The Meterra approach
We've landed on a phased approach: measure first, then right-size, then scale dynamically, then clean up, then commit. Skipping straight to committed use discounts before right-sizing locks in waste. Similarly, turning on Cluster Autoscaler without cleaning up over-provisioned requests can lead to more nodes than you need—autoscaling scales to satisfy requests, and inflated requests mean inflated node count.
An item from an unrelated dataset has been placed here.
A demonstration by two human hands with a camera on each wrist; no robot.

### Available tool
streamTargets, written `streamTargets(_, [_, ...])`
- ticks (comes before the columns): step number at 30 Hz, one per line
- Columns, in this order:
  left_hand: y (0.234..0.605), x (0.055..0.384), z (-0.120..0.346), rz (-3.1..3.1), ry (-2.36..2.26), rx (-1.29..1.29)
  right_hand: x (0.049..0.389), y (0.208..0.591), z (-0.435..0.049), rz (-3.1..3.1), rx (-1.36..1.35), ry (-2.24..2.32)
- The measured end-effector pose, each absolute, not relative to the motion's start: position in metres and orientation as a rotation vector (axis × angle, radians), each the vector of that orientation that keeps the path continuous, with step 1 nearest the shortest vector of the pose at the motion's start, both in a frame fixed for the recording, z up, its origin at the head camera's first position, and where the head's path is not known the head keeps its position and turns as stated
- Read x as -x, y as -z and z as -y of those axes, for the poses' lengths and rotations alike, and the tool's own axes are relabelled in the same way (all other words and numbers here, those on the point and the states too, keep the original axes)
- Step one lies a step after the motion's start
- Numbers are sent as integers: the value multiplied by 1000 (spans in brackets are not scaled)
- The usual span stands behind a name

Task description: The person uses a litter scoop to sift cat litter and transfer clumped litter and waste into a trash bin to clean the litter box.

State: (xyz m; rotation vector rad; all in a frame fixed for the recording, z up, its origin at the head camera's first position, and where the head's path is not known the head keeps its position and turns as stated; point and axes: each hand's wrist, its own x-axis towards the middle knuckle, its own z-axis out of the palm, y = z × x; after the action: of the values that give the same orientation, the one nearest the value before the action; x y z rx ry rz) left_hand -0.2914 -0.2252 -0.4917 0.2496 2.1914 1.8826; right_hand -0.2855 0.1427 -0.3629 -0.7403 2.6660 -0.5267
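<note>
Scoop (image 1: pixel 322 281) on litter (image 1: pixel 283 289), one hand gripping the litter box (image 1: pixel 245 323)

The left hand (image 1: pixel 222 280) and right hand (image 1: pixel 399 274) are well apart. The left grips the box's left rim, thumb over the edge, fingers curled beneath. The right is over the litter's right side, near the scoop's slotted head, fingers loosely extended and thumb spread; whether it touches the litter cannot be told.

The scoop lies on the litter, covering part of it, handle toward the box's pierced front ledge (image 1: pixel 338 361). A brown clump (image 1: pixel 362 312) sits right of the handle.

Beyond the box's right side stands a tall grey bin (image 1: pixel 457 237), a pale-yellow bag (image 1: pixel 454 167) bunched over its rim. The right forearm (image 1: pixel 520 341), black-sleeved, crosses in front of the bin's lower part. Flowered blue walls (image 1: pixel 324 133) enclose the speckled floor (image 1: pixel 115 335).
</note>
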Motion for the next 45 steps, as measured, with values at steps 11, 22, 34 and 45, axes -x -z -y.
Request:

The key is treating each step as a prerequisite for the next. Get visibility into actual usage, then adjust requests, then enable scale-to-zero or spot where possible, then remove idle workloads, then commit what's left.
What we recommend
Given how Kubernetes cost leakage actually behaves, we recommend:
1. Run VPA in recommendation mode first.
Review suggestions before applying. For stable workloads, apply gradually. For new or spiky workloads, use recommendations as a starting point and validate.
2. Enable Cluster Autoscaler with appropriate scale-down settings.
Tune utilization thresholds and scale-down delay for your workload pattern. Avoid over-restrictive pod disruption budgets that block scale-down.
3. Use spot for fault-tolerant workloads.
Batch jobs, CI, and non-critical services are good candidates. Keep on-demand for stateful or latency-sensitive workloads.
4. Schedule batch work off-peak.
CronJobs and priority classes can shift load to times when spot availability is higher and costs are lower.
5. Audit and automate cleanup.
Quarterly audits for idle namespaces and workloads. Namespace expiry for ephemeral environments. Document what "idle" means for your org.
6. Commit only after stabilizing.
Run optimized for 2–3 months before purchasing reserved capacity. Your baseline should be stable.
At the margins, the difference between "we've optimized our Kubernetes spend" and "we're still overpaying" often comes down to whether you've addressed the biggest levers first. Right-sizing and dynamic scaling typically deliver the largest gains; committed use discounts amplify those gains but don't replace them.